Answer with the exact lines of the following material from the one containing "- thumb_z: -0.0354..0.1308" through the one containing "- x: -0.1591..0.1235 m", both end lines included.

### [Source material]
****
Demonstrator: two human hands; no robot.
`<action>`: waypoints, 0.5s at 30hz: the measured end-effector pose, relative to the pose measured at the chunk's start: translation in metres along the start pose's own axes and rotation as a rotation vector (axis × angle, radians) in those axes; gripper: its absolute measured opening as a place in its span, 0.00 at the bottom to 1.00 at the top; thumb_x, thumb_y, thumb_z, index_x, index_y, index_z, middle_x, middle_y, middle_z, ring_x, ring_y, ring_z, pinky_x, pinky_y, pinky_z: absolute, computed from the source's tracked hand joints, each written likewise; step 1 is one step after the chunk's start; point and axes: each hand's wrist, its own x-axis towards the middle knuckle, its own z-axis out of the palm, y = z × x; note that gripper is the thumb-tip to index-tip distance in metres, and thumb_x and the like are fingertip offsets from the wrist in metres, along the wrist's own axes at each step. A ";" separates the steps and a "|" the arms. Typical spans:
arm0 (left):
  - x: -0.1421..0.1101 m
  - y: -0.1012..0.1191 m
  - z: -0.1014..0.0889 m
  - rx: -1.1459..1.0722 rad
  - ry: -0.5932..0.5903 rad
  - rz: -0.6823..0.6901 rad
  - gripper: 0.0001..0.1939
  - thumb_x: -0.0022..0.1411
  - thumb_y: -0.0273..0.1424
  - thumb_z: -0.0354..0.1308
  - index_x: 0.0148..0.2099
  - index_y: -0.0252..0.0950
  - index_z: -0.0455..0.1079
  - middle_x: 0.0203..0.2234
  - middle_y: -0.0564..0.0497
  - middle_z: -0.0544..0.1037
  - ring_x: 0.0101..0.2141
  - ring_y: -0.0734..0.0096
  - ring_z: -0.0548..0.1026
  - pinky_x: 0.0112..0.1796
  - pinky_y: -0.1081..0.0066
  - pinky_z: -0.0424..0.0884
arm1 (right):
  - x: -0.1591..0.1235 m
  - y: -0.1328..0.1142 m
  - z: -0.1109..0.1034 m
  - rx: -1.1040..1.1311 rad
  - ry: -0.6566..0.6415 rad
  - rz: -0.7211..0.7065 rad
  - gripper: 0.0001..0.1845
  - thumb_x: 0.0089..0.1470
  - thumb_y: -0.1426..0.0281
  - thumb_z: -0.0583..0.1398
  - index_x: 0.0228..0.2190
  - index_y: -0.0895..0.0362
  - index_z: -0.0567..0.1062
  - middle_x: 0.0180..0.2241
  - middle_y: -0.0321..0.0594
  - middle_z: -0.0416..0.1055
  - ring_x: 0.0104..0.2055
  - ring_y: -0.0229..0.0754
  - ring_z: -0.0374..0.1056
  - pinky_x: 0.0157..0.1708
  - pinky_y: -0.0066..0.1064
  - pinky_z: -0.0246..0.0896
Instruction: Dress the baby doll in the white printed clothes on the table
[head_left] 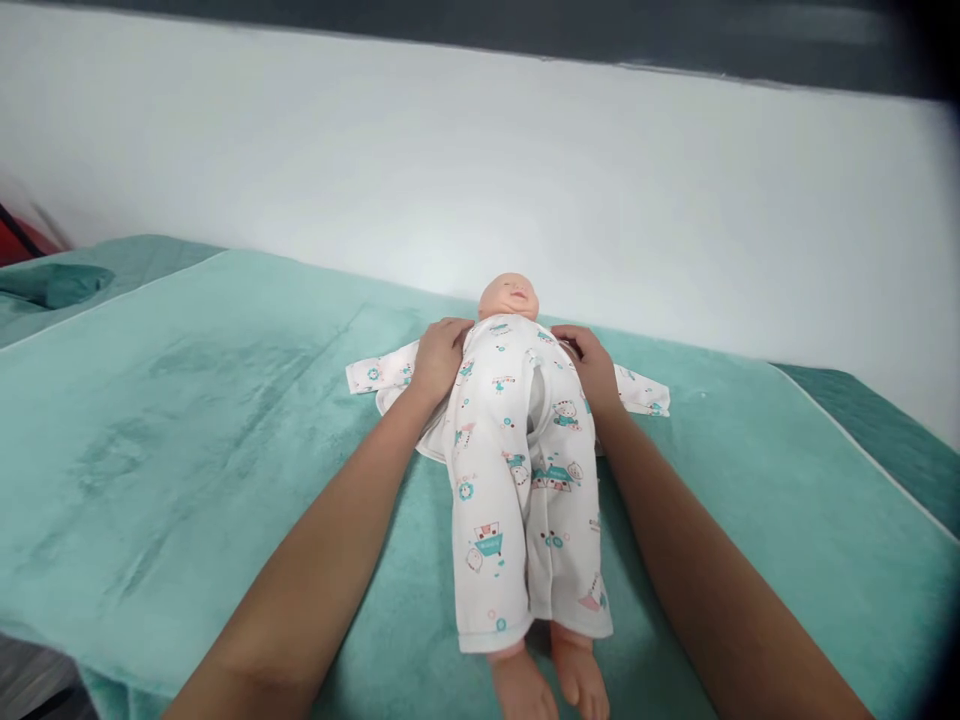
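A baby doll [510, 297] lies on its back, head away from me and bare feet [525, 690] toward me. White printed baby trousers [491, 500] cover its legs and reach up over the chest, near the chin. Beneath them a matching baby shirt is spread, its left sleeve [375, 373] and right sleeve [645, 393] stretched to the sides. My left hand [442, 358] is closed at the trousers' upper left edge. At the upper right edge, my right hand [589, 362] has its fingers curled in on the trousers. The fingertips of both are partly hidden.
The doll rests on a green plush cover [187, 450] over a table or bed. Behind it rises a white wall [450, 150] with a dark band [480, 25] along the top. A red object [22, 235] shows at the far left.
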 end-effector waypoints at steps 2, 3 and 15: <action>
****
### [Response]
  - thumb_z: -0.0354..0.1308
  - index_x: 0.0148..0.2099
  - index_y: -0.0252..0.0950
  - index_z: -0.0455..0.1079
  - middle_x: 0.0203..0.2234
  - middle_y: -0.0564..0.0497
  - middle_z: -0.0544..0.1037
  - ring_x: 0.0101..0.2141
  - ring_y: -0.0734..0.0096
  - ring_z: -0.0548..0.1026
  - pinky_x: 0.0112..0.1796
  - pinky_y: -0.1081..0.0066
  - pinky_z: -0.0424..0.0884
arm1 (right):
  - x: -0.1591..0.1235 m

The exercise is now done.